* Assigned task:
Quote the full listing word for word.

** Dataset section follows **

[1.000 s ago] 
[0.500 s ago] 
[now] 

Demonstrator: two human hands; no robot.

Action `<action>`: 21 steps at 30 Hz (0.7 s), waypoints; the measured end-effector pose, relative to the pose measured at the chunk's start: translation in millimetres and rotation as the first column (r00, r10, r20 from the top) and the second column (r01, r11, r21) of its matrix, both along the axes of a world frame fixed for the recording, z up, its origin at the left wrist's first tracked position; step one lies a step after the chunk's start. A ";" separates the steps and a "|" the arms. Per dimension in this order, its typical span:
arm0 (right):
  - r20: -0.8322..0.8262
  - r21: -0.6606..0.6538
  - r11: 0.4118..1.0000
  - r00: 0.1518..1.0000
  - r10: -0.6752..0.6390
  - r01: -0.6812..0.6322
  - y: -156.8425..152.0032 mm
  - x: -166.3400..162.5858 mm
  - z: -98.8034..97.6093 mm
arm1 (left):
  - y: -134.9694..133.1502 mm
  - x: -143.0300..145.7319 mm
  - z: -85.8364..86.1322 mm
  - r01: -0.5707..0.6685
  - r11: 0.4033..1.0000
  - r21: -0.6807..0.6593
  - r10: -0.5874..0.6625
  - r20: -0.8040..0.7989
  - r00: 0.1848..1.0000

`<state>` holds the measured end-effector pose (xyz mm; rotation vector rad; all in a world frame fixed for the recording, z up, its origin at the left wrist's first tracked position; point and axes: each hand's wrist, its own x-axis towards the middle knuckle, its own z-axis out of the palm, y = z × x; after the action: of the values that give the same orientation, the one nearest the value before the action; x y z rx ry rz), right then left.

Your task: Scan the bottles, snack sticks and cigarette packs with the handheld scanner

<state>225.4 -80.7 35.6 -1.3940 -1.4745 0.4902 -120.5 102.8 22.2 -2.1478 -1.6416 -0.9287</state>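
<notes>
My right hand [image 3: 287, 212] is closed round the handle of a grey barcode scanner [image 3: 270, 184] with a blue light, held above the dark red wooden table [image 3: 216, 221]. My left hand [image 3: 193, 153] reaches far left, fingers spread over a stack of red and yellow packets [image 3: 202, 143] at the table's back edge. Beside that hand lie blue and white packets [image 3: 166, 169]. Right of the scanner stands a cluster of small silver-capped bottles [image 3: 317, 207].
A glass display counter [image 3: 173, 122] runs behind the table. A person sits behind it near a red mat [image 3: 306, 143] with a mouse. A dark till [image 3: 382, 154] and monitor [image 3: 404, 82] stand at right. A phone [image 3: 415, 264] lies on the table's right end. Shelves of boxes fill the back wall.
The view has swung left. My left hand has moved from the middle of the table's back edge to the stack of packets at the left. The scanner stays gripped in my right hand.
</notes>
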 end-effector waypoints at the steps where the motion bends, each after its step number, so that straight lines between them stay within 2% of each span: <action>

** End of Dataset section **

* Your solution:
[1.000 s ago] 
[0.500 s ago] 
[now] 

Demonstrator: two human hands; no robot.

Action `<action>`: 21 steps at 30 Hz (0.7 s), waypoints; the measured end-effector pose, relative to the pose measured at the chunk's start: translation in millimetres and rotation as the first column (r00, r10, r20 from the top) and the second column (r01, r11, r21) of its matrix, both along the axes of a world frame fixed for the recording, z up, its origin at the left wrist's first tracked position; step one lies a step after the chunk's start. A ";" separates the steps and a "|" the arms. Per dimension in this order, its typical span:
arm0 (right):
  - r20: -0.8322..0.8262
  - r21: -0.6606..0.6538
  - r11: 0.4118..1.0000
  - r00: 0.1518..1.0000
  - r10: -0.6752..0.6390
  - r01: -0.6812..0.6322
  - y: -156.8425..152.0032 mm
  - x: -166.3400..162.5858 mm
  - z: -98.8034..97.6093 mm
arm1 (left):
  - y: -134.9694..133.1502 mm
  - x: -143.0300..145.7319 mm
  - z: -85.8364..86.1322 mm
  - r01: -0.5707..0.6685
  - r11: 0.4033..1.0000
  - r21: -0.6807..0.6593
  - r10: -0.5874..0.6625
  - r20: -0.8040..0.7989
  - r00: 0.1848..1.0000

`<state>` holds the measured end-effector pose (xyz mm; rotation vector rad; all in a world frame fixed for the recording, z up, its origin at the left wrist's first tracked position; point and axes: each hand's wrist, its own x-axis towards the middle knuckle, its own z-axis out of the palm, y = z × x; after the action: of the values that give the same orientation, the one nearest the value before the action; x y z rx ry rz), right then left.

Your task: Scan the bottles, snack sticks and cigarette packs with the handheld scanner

<state>225.4 -80.7 35.6 -1.3940 -1.4745 0.4902 -120.5 102.8 22.2 -2.1478 -1.6416 -0.9287</state>
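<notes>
My right hand [image 3: 287, 212] is closed round the handle of a grey barcode scanner [image 3: 270, 184] with a blue light, held above the dark red wooden table [image 3: 216, 221]. My left hand [image 3: 193, 153] reaches far left, fingers spread over a stack of red and yellow packets [image 3: 202, 143] at the table's back edge. Beside that hand lie blue and white packets [image 3: 166, 169]. Right of the scanner stands a cluster of small silver-capped bottles [image 3: 317, 207].
A glass display counter [image 3: 173, 122] runs behind the table. A person sits behind it near a red mat [image 3: 306, 143] with a mouse. A dark till [image 3: 382, 154] and monitor [image 3: 404, 82] stand at right. A phone [image 3: 415, 264] lies on the table's right end. Shelves of boxes fill the back wall.
The view has swung left. My left hand has moved from the middle of the table's back edge to the stack of packets at the left. The scanner stays gripped in my right hand.
</notes>
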 end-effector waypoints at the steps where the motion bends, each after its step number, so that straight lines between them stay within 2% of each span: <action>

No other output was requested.